As for the "format", this was actually borne out early in in reviewing DK and developed over the various submissions by Steve.

A couple of key statistics were staples of all WR articles that we typically provided to gamers...1st life total, how fast to 1M, each game death, etc. But for DK I thought it was time to do something special. The game was finite, like Pacman, but there was no "perfect score". So the thought occurred to me as you may see at the end of my articles, what was the "theoretical maximum" for a game of DK ? And here's the though process behind the initial format which has since been fully blown out by gamers here on DKF.

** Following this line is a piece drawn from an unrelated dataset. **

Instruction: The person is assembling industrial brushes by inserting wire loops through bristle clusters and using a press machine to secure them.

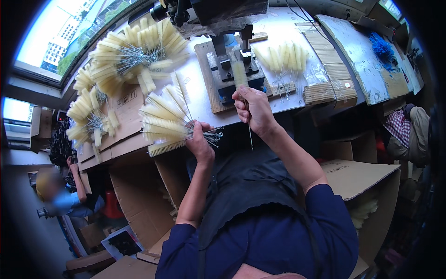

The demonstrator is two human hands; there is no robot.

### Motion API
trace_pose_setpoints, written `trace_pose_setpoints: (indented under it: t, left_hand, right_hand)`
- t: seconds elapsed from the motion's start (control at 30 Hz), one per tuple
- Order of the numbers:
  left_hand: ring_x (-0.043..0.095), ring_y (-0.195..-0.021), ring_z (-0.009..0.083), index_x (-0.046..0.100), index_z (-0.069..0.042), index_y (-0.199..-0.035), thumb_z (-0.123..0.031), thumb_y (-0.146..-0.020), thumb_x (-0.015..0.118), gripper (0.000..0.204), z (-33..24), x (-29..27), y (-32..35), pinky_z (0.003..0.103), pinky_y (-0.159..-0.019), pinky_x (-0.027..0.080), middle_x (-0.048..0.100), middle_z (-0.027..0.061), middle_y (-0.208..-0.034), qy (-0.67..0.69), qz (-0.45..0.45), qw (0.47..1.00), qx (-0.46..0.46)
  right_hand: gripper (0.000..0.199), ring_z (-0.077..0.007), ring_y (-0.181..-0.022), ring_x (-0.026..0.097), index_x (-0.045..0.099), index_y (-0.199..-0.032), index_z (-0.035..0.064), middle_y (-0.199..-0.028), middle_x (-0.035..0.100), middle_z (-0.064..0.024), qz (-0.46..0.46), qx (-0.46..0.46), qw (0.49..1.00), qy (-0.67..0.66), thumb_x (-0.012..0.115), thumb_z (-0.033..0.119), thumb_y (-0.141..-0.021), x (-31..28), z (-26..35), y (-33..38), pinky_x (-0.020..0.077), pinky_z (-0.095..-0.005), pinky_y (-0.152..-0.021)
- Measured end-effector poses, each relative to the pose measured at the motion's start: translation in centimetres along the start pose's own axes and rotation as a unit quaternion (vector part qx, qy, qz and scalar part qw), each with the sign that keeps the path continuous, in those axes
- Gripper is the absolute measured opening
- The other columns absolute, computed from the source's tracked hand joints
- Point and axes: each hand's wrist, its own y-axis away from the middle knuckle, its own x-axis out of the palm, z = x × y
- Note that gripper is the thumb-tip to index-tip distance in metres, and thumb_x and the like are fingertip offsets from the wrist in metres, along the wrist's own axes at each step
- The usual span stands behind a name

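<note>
Left hand [199,139] grips six brushes [162,122]; right hand [253,108] one brush [239,74].

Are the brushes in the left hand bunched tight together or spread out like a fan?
Spread out. The left hand grips the brushes by their wire stems, and the bristle ends splay apart.

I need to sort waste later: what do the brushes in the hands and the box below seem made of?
Brushes: pale yellow bristles, probably plastic, on thin shiny twisted wire, likely metal. Box: matte brown cardboard, by its folded flaps. The left hand grips the bunch; the right hand holds one brush.
</note>
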Motion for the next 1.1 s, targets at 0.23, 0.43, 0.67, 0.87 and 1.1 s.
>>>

1st - there was a kind of "myth/legend" about the 1st-life score after stage 2-3. Bill said that years back he had one game where he finished that stage with 50,400 points which, at the time, was an unheard of threshold. So that was my first important benchmark when determining the score. I took what Steve did and deducted it from 50,400 and thought that whatever his final score was, that difference in theory could be achieved on top of that

2nd - same logic was applied to end of stage 4-5, the last time before the format was all 6-stages per level and 8000 bonus per stage. Using empirical data from the era based on the few attempts chronicled in depth, this was the next benchmark...since Bill had mentioned how many of his own games were aborted at that point if he was not on pace for (I forget) either 130K or 140K. Adjusting for the 2-3 differential between 50,400 and the score that game was subtracted from the differential thru 4-5.

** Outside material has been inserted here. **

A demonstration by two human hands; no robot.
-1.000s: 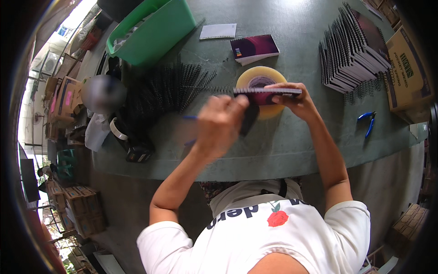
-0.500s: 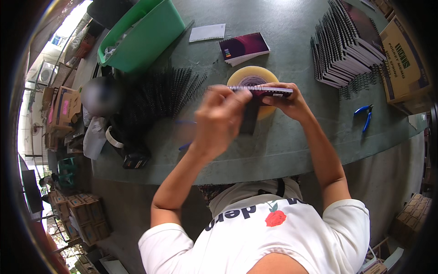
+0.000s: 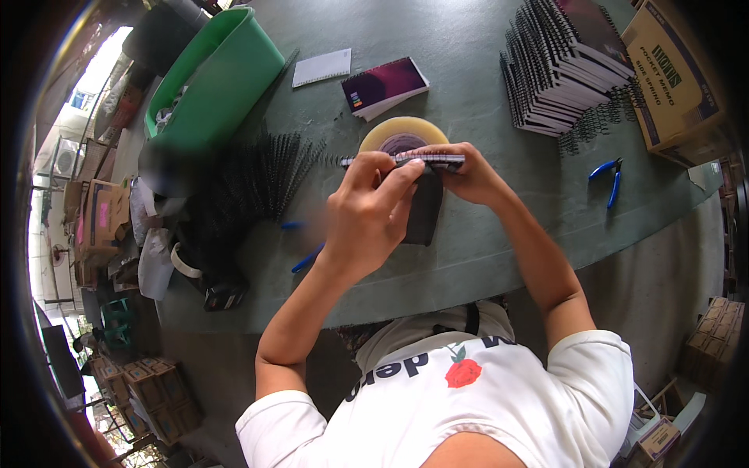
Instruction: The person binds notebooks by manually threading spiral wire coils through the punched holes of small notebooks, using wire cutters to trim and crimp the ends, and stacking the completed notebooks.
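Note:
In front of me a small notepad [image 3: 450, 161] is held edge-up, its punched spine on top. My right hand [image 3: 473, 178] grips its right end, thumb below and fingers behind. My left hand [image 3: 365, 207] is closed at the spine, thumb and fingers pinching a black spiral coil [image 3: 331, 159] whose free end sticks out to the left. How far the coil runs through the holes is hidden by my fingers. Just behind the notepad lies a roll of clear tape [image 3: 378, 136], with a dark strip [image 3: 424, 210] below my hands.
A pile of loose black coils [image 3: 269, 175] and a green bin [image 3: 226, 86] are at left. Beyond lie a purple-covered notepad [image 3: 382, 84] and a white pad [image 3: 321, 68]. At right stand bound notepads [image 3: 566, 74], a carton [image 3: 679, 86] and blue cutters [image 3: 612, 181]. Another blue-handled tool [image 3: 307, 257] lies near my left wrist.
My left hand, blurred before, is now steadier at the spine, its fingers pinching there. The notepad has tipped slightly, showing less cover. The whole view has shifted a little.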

3rd - taking a simplistic approach, it seemed reasonable to add on 51 barrel stages, and 17 each of the other three board types, based on the highest validated scores from all of the combined and validated submissions up to that point. Sure, latter stages were harder, but at that time this was the inception of the "theoretical maximum" calculation so a more refined methodology had not yet been envisioned

4th - next, the concept of the extra lives, and the "what if" element..."What if someone could reach stage 115 on their 1st life ?". I thought at the time based on what I had seen that the optimal strategy would be get to 115, the final barrel stage, point-press each to the maximum possible on each life (at the time 9500 points per life) then finish up the final rivet stage and reach the kill

5th - and finally, the score possible with stage 22-1. It was initially debated between us what was possible in this stage...I forget why but 1100 points and 700 points were the initial marks used as it was not clear just how much someone could get with the maximum amount of luck.

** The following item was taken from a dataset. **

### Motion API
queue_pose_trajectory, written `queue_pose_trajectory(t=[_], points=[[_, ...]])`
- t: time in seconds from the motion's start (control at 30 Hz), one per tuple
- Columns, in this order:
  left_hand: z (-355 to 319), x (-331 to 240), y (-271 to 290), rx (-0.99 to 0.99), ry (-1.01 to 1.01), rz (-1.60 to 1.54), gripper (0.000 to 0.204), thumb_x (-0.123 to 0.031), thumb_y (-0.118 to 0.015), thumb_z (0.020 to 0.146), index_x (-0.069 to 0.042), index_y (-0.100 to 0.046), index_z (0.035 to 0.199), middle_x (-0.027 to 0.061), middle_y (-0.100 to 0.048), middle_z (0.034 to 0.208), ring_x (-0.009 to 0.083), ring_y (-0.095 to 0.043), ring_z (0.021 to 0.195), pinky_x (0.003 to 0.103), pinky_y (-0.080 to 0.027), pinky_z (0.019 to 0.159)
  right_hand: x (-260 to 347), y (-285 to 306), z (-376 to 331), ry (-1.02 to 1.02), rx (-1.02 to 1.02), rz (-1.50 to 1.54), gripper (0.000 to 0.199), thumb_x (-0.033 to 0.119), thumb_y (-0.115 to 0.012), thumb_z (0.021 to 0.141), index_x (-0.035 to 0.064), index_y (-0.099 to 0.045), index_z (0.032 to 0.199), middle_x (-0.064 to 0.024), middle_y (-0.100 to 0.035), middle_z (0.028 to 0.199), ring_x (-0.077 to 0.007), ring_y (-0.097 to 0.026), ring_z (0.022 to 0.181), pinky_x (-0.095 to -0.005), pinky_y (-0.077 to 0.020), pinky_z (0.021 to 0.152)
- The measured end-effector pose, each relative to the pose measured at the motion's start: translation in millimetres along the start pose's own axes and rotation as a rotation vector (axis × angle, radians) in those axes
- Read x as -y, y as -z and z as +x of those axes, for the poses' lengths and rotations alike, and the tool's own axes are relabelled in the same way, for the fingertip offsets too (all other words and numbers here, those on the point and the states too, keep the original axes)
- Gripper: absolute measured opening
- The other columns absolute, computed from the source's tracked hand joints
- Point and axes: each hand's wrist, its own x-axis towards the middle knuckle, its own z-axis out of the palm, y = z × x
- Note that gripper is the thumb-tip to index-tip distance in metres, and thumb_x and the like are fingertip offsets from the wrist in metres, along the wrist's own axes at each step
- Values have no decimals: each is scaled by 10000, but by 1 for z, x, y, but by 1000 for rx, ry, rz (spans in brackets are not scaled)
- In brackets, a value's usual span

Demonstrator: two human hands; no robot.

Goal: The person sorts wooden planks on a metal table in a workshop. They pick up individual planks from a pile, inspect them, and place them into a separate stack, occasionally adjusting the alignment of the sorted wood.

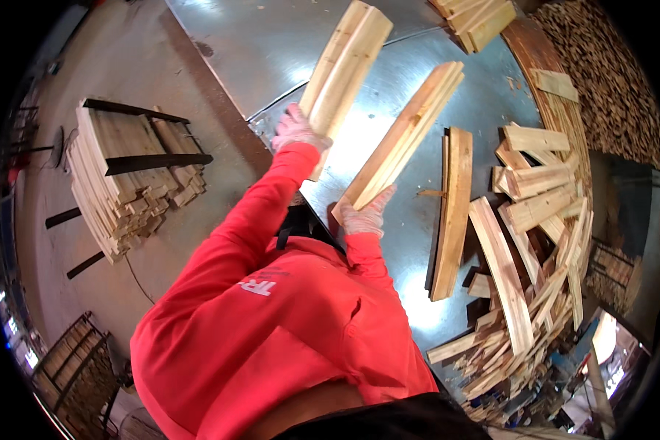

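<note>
Woodworking workshop: broad metal worktable [235, 44], stacked boards [106, 192], heaped wood pieces [522, 364]

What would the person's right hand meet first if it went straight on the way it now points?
Most likely the boards it is touching, since their near end lies just ahead of the right hand. Past them the metal tabletop shows, though depth is unclear in this wide view.

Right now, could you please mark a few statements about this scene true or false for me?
1. The left hand and right hand are gloved. True.
2. The left hand touches light wooden boards. True.
3. The right hand touches nothing. False: it touches a second set of boards.
4. The person's top is blue. False: the top is red.
5. A jumbled wood pile lies toward the picture's right. True.
</note>
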Motion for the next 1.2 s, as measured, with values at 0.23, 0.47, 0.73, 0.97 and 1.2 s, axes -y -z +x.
queue_pose_trajectory(t=[0.23, 0.47, 0.73, 0.97, 1.2], points=[[-27, -24, -28, 77, -194, -87, 914, -336, -775, 666, -81, -271, 1384, 197, -562, 1225, 358, -564, 1132, 427, -447, 948, -20, 1, 3, 164, -56, -64, 1119, 331, -691, 717, 21, 61, 1485, -282, -438, 1359, -428, -526, 1159, -398, -416, 999], [-14, -1, -47, 303, -459, -331, 634, -392, -711, 731, -79, -526, 1251, 162, -665, 1004, 287, -646, 897, 359, -505, 817, -20, 9, 2, 236, 11, -31, 1170, 307, -731, 680, -40, 66, 1462, -279, -373, 1404, -414, -468, 1226, -362, -397, 1024], [5, -9, -38, 407, -445, -256, 573, -512, -640, 778, -62, -613, 1132, 190, -669, 989, 308, -655, 889, 386, -508, 802, -42, 5, 23, 216, 18, 99, 1162, 258, -738, 705, 10, 93, 1478, -270, -494, 1296, -393, -553, 1134, -360, -439, 978], [-48, 15, -29, 475, -470, -501, 899, -549, -605, 817, 2, -271, 1444, 248, -548, 1258, 375, -533, 1179, 375, -428, 974, -40, 17, 51, 597, 189, -123, 1038, 420, -614, 836, 30, 106, 1473, -296, -568, 1174, -438, -605, 987, -441, -501, 837], [-72, -4, -43, 35, -367, -160, 1096, -484, -705, 721, 13, -92, 1482, 233, -470, 1348, 360, -539, 1172, 392, -422, 1003, -101, -15, 73, 516, 561, 498, 707, 325, -525, 936, -57, -212, 1442, -230, -560, 1244, -323, -570, 1121, -363, -432, 958]])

6th - adding up the above factors, that was the original calculation for "theoretical maximum"

     Afterwards, each time a new "higher benchmark" was achieved for any of these thresholds...2-3, 4-5, individual stage types from levels 6-21, or the kill, the "theoretical maximum" would be adjusted. Thus every time someone pushed a barrel stage by 100 points that means +5100 theoretical maximum points...and +1700 for any of the other stage types if they were surpassed.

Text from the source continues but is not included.